Looking at one set of SampleSize random numbers is informative, but it is possible to do better. Suppose that you do a KS test on a set of SampleSize random numbers and get an f-value of 0.99 for KnPlus. This means that, if the distribution generating the random numbers is uniform, 99 percent of the time you would expect to get a maximum deviation between the theoretical and empirical distribution this small or smaller. Only one percent of the time would you expect to get a maximum deviation this large or larger. In short, the maximum deviation between the distributions is relatively large and not very likely if the random numbers are uniformly distributed.
Should you throw away the generator? If it were impossible to rerun the test, you should throw the generator away. Given the data available, it's not very likely that the generator is producing numbers consistent with a uniform distribution. Obviously though, you can rerun the test.
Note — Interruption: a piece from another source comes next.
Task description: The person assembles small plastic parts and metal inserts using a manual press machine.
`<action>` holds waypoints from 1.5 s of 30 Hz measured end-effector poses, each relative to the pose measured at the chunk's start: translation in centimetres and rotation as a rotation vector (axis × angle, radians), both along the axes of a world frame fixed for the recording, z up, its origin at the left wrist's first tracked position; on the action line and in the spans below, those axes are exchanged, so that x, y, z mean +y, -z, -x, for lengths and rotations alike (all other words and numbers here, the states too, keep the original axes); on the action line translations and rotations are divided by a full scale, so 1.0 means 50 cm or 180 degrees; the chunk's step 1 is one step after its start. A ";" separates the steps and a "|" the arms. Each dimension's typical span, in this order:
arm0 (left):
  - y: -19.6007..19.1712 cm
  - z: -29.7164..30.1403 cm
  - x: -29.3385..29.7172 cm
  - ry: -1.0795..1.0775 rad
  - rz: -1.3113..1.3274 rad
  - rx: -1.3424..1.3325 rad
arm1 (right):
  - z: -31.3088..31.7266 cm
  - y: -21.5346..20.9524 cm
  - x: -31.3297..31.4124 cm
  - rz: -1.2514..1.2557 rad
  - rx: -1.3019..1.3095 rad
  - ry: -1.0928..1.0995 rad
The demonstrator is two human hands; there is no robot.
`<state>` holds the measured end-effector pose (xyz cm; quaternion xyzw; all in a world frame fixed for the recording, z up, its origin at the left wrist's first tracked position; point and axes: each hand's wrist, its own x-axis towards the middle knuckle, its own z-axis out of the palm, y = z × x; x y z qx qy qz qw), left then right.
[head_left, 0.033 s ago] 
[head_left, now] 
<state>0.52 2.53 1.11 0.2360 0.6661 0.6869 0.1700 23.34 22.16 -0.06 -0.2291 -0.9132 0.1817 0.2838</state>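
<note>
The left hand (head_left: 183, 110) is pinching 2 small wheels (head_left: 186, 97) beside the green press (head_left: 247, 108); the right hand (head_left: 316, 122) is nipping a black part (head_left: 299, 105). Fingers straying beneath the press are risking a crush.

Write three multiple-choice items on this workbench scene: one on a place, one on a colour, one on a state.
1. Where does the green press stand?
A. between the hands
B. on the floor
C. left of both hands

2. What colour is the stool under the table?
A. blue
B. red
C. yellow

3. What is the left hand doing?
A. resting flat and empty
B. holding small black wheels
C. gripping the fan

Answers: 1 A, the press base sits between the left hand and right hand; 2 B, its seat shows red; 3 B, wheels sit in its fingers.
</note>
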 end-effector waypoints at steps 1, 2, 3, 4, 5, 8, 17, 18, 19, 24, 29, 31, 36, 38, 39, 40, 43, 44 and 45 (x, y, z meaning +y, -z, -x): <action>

Suppose that a second KS test has an f-value of 0.10. This indicates that the maximum deviation between the theoretical and empirical distributions is relatively small and is quite consistent with a uniform distribution. Which f-value should you believe? Neither is sufficient to indicate what you ought to do.
Because you can rerun the test many times, you can run a set of KS tests and see whether the set of results is consistent with a uniform distribution. Sometimes you will get a relatively large maximum deviation. Sometimes not. If the random numbers are generated by a uniform distribution, any f-value that you see, whether 0.10 or 0.99 or any other value, is itself equally likely. This implies that, if the random numbers are consistent with a uniform distribution, the set of f-values itself has a uniform distribution.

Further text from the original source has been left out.